Due to recent investment activity performance impeded by unfavourable seasonal conditions and investment in digital and technical areas, the company’s underlying Return on Capital reduced to 18.4% as compared to 26.2% in pcp.

Underlying Return on Capital (Source: Company Reports)

In the half-year period, the company’s retail margin decreased by $1.2 million (2%) on last year, mainly due to dry conditions particularly across key areas in New South Wales. This resulted in reduced summer crop plantings and production, which has adversely impacted the demand for fertiliser and crop protection products.

During the year, the company’s Agency margin declined by $3.1 million (5%) on last year, mainly due to Wool activity, with reduced bales sold across all geographies.

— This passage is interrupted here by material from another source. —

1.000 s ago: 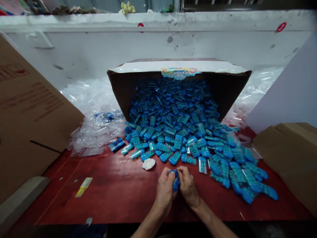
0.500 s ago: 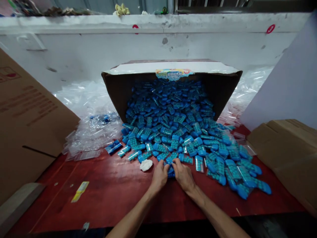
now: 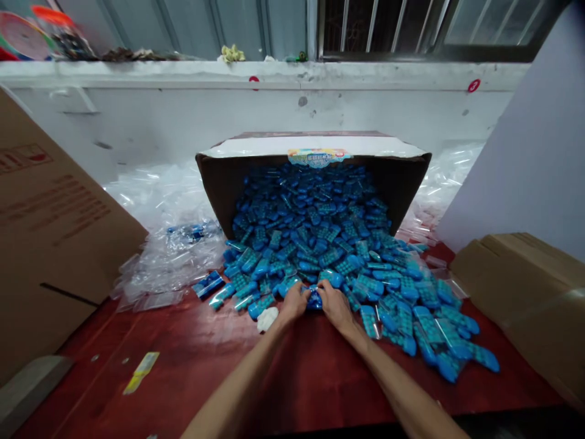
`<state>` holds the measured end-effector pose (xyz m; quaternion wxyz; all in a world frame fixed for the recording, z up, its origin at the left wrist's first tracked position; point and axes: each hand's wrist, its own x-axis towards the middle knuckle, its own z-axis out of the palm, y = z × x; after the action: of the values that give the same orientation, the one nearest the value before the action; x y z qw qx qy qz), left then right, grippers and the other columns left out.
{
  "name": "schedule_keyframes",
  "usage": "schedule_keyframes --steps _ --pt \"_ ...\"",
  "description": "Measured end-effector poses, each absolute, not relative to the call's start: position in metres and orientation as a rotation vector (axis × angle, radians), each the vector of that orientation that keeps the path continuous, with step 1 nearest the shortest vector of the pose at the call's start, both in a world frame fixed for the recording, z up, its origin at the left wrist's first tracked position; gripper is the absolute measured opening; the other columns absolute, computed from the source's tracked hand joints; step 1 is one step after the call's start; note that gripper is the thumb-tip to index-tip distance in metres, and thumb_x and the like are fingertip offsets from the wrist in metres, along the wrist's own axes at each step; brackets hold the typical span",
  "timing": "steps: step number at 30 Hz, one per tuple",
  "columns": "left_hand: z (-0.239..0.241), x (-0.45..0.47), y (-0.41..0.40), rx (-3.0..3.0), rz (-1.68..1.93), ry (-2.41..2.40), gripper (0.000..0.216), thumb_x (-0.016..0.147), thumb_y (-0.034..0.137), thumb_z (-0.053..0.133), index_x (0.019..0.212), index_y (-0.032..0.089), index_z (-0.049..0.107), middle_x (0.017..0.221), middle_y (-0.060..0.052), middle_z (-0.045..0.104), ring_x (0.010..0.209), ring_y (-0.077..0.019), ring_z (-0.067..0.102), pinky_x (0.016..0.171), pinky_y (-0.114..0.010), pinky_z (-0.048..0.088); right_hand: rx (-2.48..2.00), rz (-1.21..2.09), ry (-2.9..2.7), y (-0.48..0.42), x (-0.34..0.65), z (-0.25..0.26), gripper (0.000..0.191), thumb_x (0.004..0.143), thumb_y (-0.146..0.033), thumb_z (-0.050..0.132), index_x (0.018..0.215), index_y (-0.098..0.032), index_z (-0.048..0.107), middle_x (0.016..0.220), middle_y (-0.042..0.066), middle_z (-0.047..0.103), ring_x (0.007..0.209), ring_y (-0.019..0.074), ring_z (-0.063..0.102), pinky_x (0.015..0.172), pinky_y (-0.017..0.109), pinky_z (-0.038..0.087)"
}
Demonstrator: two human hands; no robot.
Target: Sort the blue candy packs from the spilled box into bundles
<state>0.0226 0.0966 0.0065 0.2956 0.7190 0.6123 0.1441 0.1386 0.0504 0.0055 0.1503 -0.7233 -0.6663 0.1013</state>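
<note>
My left hand (image 3: 295, 303) and my right hand (image 3: 336, 309) are close together at the near edge of a heap of small clear packs (image 3: 320, 235) with blue ends and teal beads inside. Between them is a shiny dark blue packet (image 3: 314, 299), its two sides pinched by my closed fingers. Part of that packet is covered by the fingertips. A crumpled white wad (image 3: 267, 319) lies just left of my left hand. Farther left, a similar dark blue packet (image 3: 209, 285) rests on the red table (image 3: 192, 360).
The heap spills from a cardboard box (image 3: 411, 183) lying on its side. Clear plastic sleeves (image 3: 159, 262) are piled to its left. Large cartons flank the table, one at left (image 3: 55, 231) and one at right (image 3: 525, 292). A yellow-and-white strip (image 3: 141, 372) lies front left.
Both hands have moved a little farther toward the heap with the blue packet between them. The camera has tilted up, showing more of the window and ledge.
</note>
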Motion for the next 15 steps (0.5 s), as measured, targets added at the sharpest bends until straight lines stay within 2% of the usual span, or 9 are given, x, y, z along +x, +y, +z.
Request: schedule_keyframes --steps 6,10,15 --pt "0.008 0.013 0.052 2.01 0.29 1.692 0.027 0.076 0.029 0.044 0.099 0.017 0.047 0.087 -0.01 0.063 0.085 -0.0223 0.057 0.07 -0.03 0.037 -2.075 0.254 -1.991 0.021 0.139 0.002 0.027 0.087 -0.034 0.035 0.111 -0.029 0.046 0.094 0.004 0.058 0.079 0.0161 0.059 0.058 0.022 0.037" --pt "0.011 0.009 0.043 2.048 0.256 1.682 0.032 0.075 0.031 0.046 0.104 0.018 0.045 0.09 -0.01 0.063 0.086 -0.0226 0.057 0.069 -0.029 0.037 -2.066 0.235 -2.028 0.014 0.143 0.003 0.034 0.084 -0.038 0.04 0.117 -0.03 0.042 0.095 0.004 0.054 0.078 0.0166 0.059 0.057 0.022 0.039" --pt "0.011 0.007 0.029 2.113 0.215 1.713 0.036 0.077 0.03 0.043 0.111 0.019 0.04 0.088 -0.008 0.063 0.079 -0.0212 0.059 0.063 -0.028 0.038 -2.065 0.113 -1.978 -0.003 0.136 -0.007 0.041 0.083 -0.033 0.044 0.122 -0.022 0.038 0.094 0.007 0.055 0.08 0.0182 0.057 0.06 0.024 0.042"
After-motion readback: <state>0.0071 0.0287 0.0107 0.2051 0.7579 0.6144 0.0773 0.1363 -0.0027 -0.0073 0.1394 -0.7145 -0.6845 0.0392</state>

However, the livestock margin benefitted from increased volumes for both cattle and sheep, due to dry conditions and lack of feed.

Besides this, the Real Estate margin during the period increased by $0.1 million, with water broking services providing the majority of the upside.

In line with the Eight Point Plan and the three-year goal to FY20, the company is targeting 5-10% EBIT growth, from 2017, through the agricultural cycle to 2020, while maintaining a return on capital at or above 20%. The company is expecting this EBIT improvement will be delivered from organic and acquisition growth and continued focus on controlling base costs to offset inflationary increases.

The company believes that it is on track to deliver its FY19 guidance. For FY19 the company is expecting its Underlying EBIT to be in between $72 to $75 million (as per FY19 Update published on 14 March 2019) and its Underlying NPAT in the range of $61 to $64 million. For the remainder of FY19, the company will continue to pursue organic growth initiatives and acquisitions.

In the last six months, the share price of the company decreased by 15.53% as on 17 May 2019. At the time of writing, i.e., on 20 May 2019 AEST 12:43 PM, the stock of the company was trading at a price of A$6.580, with the market capitalisation of ~A$768.13 Mn.